▶ _Exercise_:
Report every line of the listing below in which the string "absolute" appears.

▶ _Given data_:
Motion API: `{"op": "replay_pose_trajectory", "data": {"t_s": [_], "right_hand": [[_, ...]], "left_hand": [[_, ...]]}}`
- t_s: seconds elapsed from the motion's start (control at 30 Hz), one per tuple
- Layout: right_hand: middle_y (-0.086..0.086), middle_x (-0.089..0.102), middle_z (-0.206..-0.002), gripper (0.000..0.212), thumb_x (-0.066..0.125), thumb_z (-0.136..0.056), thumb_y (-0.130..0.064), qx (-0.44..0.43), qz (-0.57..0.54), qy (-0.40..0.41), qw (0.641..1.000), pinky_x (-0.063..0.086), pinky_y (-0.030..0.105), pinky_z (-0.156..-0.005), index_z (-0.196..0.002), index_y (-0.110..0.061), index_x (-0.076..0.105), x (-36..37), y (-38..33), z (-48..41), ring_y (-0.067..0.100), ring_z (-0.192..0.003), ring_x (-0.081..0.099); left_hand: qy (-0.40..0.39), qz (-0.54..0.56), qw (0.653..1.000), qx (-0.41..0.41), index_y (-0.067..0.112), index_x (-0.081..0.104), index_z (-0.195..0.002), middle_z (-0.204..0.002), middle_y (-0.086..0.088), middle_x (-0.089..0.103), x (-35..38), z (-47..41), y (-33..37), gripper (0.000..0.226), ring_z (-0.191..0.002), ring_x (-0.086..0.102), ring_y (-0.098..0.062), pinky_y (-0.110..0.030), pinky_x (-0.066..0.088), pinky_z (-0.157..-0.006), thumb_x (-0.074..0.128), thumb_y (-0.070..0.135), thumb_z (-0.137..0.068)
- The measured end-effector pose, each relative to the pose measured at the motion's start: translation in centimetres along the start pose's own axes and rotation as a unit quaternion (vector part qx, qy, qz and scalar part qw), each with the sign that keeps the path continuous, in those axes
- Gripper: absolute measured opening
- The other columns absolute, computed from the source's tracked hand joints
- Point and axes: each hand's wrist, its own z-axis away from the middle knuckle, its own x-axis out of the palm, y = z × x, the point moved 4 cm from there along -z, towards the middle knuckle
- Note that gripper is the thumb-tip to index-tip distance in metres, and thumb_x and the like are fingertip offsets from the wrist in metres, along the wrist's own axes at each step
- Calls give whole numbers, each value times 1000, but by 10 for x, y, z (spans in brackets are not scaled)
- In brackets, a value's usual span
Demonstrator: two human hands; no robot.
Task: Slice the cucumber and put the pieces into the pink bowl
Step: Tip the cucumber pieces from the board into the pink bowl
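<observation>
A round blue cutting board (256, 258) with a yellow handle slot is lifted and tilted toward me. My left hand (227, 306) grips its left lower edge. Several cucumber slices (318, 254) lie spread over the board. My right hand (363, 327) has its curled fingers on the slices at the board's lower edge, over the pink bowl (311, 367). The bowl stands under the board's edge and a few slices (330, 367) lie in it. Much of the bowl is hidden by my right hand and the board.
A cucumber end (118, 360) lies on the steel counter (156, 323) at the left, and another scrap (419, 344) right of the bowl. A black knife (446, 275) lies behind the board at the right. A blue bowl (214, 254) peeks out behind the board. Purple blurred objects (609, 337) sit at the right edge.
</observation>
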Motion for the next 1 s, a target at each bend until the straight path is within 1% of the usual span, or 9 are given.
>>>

▶ _Solution_:
- Gripper: absolute measured opening
- The other columns absolute, computed from the source's tracked hand joints

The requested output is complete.